Teaching Rigorous Text to Reluctant Readers Can be Difficult. Try This.
The critical thinking and close reading required in the new Common Core State Standards can take twice as long for students with dyslexia, reading disabilities, speech and language issues and attention deficit hyperactivity disorder (ADHD). This is not because they are unable to do it, but the process in the brain takes a different route, therefore it takes longer to create a pathway. Neurologists have seen this using rMRI machines – different brains take different routes for learning the same thing. These students simply need small steps, exposure and an approach to reading difficult text. This article will outline a plan that has worked for me for teaching for my seventh and eighth grade students, as well as helping my daughter, who is in second grade and who has ADHD. The process does take longer, so I suggest you explain to your principal what you are doing.
Follow these steps, using any topic in school*:
- Watch relevant videos.
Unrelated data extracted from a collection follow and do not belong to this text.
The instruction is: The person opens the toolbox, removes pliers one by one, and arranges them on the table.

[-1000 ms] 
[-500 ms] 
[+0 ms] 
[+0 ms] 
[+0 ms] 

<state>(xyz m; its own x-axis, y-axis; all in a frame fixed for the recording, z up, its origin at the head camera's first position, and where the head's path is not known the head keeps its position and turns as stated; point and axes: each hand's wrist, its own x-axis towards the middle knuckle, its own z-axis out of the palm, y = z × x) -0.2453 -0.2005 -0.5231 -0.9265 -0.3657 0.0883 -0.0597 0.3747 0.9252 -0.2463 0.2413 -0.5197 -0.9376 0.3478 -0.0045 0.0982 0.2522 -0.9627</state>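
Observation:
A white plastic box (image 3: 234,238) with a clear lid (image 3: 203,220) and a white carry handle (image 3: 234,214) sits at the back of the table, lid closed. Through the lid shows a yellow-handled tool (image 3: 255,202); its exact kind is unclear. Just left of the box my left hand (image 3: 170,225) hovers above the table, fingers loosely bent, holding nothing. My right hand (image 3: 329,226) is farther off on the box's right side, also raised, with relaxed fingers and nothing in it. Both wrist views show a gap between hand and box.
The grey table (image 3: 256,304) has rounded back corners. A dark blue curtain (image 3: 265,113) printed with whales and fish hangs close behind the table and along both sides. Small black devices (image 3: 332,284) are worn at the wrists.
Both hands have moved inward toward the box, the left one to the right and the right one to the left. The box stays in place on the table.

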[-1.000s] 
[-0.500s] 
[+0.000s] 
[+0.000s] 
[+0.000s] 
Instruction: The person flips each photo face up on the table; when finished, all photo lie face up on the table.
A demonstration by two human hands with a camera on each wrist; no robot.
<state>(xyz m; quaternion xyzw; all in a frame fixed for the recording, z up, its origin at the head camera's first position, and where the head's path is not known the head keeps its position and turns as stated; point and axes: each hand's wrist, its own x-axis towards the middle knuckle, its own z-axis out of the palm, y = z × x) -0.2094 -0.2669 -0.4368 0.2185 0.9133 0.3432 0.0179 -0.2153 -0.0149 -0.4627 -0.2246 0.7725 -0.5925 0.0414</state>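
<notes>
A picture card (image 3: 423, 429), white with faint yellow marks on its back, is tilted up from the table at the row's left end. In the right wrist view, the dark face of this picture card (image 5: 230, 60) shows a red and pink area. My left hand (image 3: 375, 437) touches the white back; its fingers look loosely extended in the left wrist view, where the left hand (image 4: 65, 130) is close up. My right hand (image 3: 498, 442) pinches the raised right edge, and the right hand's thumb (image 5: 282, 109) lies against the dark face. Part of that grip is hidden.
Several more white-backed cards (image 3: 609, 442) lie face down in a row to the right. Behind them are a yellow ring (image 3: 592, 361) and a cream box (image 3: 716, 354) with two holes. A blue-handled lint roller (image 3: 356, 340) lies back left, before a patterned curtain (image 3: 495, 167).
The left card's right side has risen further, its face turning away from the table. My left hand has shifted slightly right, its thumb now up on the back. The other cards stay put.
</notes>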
Try searching YouTube/Vimeo for videos on the topic and use clips no longer than 20 minutes. Let students watch the videos and ask questions. You may need to show the video twice for slow-processing and ADHD students, especially videos with heavy content area vocabulary.
- Have a Socratic discussion. Answer questions with more questions. Get students to share their questions, which you can then write down. Most importantly: don’t answer the questions; the new standards are all about inquiry – finding the answer, not being given the answer. Watch the video again as a group to ask more questions or to find answers. Even if students’ questions are wrong or off topic, they are making links/connections in their brains, so don’t discredit seemingly unrelated questions.
- Think and write. Have students write a few sentences about what they saw and/or learned from the video or the class discussion. Some kids will learn more from a class discussion. Have the video available for reviewing. A good idea for resistant writers is to have them speak the answer into a smartphone, computer, or iPad that will convert their speech to written text. A great app for this is Evernote, which works on any device.
- Compare texts (a text can be any piece of information you can extract information from). Collect a series of photos on the topic, using a graphic organizer, and have them find similarities and differences with the video. Have them ask the photographer or the subject a question. They could even write a story about what happened after or before the photo was taken. Then have a class discussion. Keep the video available for reviewing, as many ADHD students could forget details from one day to the next.
- Research. Find challenging non-fiction texts with lots of pictures; try magazines, newspaper articles, printouts and/or textbooks to find answers to their questions (the old fashioned way). Always keep a variety of texts in the middle of their tables and available at all times –- even dictionaries and atlases.
- The teacher reads the text. Pick a challenging text at the recommended lexile level of your age group, even if the students are not reading at this level. If you’re not sure what lexile level your text is, click here. As a class, look through the text and make a prediction of the article (the teacher can model this first with a different related text), using only pictures and/or subheads. Then read aloud. Students should follow along and ask questions on Post-it notes (encourage your students to find the answers to their questions.) The new standards require kids to find evidence that their answer is correct.
- The students read the same text the teacher did in a group, with text-based and author perspective questions to answer. Have students look for the answer in the text with a partner and be sure that they use what they found as evidence for the answer. Try giving ADHD and visual students highlighters or special colorful pens to keep them focused. This will be hard at first and you might want to read one paragraph at a time depending on your group. At this point, I usually compare the text to the video, but this is not necessary. There are lots of videos on YouTube under “Reciprocal teaching” that are helpful in seeing how this works.
- Draw or write. Students draw an alternative picture or write an alternative title for the text or headline for an article. If they are able to do this, it will show that they really understand the text.
- The students independently read the same text on their own. Give students specific questions to look for –- I like to give each group a different set of questions. Students take notes with Post-its or write on the article. At this point, the article should have many notes and marks. Students could also be tasked with finding unfamiliar words or shocking statements or they could write down additional questions.
- Collaborate again as a class. Come back together as a group and share all findings. Write down additional questions and unknown vocabulary. Reread parts of text if needed. Again, make sure that you have the video available. Students can then write down three or four sentences explaining/summarizing the text. Strategies for summarizing could require additional lessons.
As students get better at this, you can increase the amount of writing. The idea is to create genuine curiosity on the topic. Don’t rush it; do steps five to 10 with an opposing article for older students who are required to analyze different perspectives.
It usually takes me 15 to 20 days and then I have kids write argumentative essays. Even in social studies class I take this long. It’s amazing how much the kids learn and how interested they are in the learning.
*For seventh grade and up be sure to pick topics they like. Survey them.
Mary Arevalo is a trained literacy specialist and special education teacher in New York City. She has been teaching 8 years for grades six to nine. She teaches special education teacher support (Setts) classes as well as eighth grade social studies for self contained (12-1) and inclusion.